Best Exercises for Better Sleep: Science-Backed Strategies
The Link Between Exercise and Sleep Quality
Regular physical activity is proven to enhance sleep duration and depth. Studies show that exercise reduces insomnia symptoms by lowering stress hormones and increasing slow-wave sleep. Here’s how to leverage movement for restorative rest.
How Physical Activity Regulates Sleep
1. Body Temperature and Sleep Onset
Exercise raises core body temperature temporarily; the subsequent drop post-workout mimics natural circadian cooling, signaling bedtime.
2. Stress Reduction Through Movement
Aerobic activities like jogging reduce cortisol levels, easing anxiety that disrupts sleep.
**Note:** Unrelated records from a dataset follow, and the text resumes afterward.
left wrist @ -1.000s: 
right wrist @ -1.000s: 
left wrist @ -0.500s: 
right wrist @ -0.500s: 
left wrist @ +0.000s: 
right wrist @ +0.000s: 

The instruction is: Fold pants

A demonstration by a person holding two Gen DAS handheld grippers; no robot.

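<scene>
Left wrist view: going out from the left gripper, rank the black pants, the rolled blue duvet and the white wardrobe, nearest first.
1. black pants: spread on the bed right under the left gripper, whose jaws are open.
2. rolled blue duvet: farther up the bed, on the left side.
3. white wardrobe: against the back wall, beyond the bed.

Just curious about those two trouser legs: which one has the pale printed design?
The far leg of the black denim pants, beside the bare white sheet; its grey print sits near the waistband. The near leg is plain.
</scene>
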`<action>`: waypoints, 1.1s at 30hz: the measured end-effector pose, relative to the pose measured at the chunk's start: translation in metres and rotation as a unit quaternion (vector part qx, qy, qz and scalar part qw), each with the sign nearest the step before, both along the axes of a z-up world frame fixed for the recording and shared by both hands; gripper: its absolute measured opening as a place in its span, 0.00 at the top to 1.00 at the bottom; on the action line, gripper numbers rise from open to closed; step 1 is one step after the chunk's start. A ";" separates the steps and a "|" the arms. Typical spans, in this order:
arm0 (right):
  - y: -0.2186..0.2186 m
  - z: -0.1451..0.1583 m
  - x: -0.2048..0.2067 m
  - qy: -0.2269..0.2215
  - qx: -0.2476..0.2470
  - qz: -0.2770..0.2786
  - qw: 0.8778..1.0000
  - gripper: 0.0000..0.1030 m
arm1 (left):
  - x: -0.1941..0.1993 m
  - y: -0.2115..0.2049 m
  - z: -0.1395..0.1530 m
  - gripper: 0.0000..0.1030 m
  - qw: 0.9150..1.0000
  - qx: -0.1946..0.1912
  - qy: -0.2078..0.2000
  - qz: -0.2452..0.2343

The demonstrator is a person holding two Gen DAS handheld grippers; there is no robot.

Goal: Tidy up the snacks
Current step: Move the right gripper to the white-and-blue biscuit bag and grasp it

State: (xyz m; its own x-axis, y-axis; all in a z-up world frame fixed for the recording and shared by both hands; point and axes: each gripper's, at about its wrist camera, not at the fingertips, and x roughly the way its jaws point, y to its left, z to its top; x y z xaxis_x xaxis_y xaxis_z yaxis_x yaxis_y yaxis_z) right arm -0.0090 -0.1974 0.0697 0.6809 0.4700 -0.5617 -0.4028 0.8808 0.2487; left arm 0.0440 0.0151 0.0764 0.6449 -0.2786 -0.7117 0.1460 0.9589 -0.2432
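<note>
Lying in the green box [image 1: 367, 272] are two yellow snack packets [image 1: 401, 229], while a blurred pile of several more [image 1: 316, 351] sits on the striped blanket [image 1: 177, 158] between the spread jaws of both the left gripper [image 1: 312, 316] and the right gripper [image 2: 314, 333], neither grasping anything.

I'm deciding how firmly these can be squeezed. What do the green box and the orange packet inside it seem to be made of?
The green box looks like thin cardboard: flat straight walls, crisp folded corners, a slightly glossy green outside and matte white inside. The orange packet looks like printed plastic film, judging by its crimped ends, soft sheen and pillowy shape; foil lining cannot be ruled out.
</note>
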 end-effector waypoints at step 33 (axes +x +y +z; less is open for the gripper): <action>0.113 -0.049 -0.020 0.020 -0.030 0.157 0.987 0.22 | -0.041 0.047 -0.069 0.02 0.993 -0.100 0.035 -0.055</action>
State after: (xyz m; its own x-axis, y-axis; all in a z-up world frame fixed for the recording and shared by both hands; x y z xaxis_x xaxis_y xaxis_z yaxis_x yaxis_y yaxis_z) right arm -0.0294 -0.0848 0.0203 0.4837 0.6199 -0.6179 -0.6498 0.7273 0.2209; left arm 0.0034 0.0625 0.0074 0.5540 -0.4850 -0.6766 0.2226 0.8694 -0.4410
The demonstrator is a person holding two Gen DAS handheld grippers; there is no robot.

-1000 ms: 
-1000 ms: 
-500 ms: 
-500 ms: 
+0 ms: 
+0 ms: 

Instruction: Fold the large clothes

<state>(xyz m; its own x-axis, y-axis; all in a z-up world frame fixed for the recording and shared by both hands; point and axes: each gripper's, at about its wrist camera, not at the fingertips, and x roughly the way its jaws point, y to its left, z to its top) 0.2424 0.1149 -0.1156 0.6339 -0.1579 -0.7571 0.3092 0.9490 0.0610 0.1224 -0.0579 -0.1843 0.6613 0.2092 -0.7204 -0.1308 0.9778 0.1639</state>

Best Exercises to Promote Deep Sleep
1. Moderate Aerobic Exercise
Example: Brisk Walking or Cycling
30 minutes of moderate cardio 3–4 times weekly increases slow-wave sleep by up to 30%.
2. Yoga and Stretching
Example: Evening Yin Yoga
Gentle poses like “legs up the wall” activate the parasympathetic nervous system, priming the body for rest.
3. Strength Training
Example: Bodyweight Exercises
Resistance training improves sleep efficiency, but avoid heavy lifting 2 hours before bed.
4. Outdoor Activities
Example: Morning Hikes
Natural light exposure during exercise helps regulate melatonin production.
Timing and Tips for Optimal Results
When to Exercise for Better Sleep
Morning vs. Evening Workouts
Morning exercise aligns with cortisol peaks, while evening sessions should be low-intensity to avoid overstimulation.
Creating a Sleep-Friendly Routine
1. Consistency Matters
Actionable Tip:
Schedule workouts at the same time daily to stabilize circadian rhythms.
2. Avoid Overexertion
Actionable Tip:
Use a heart rate monitor to stay in moderate zones (50–70% of max HR).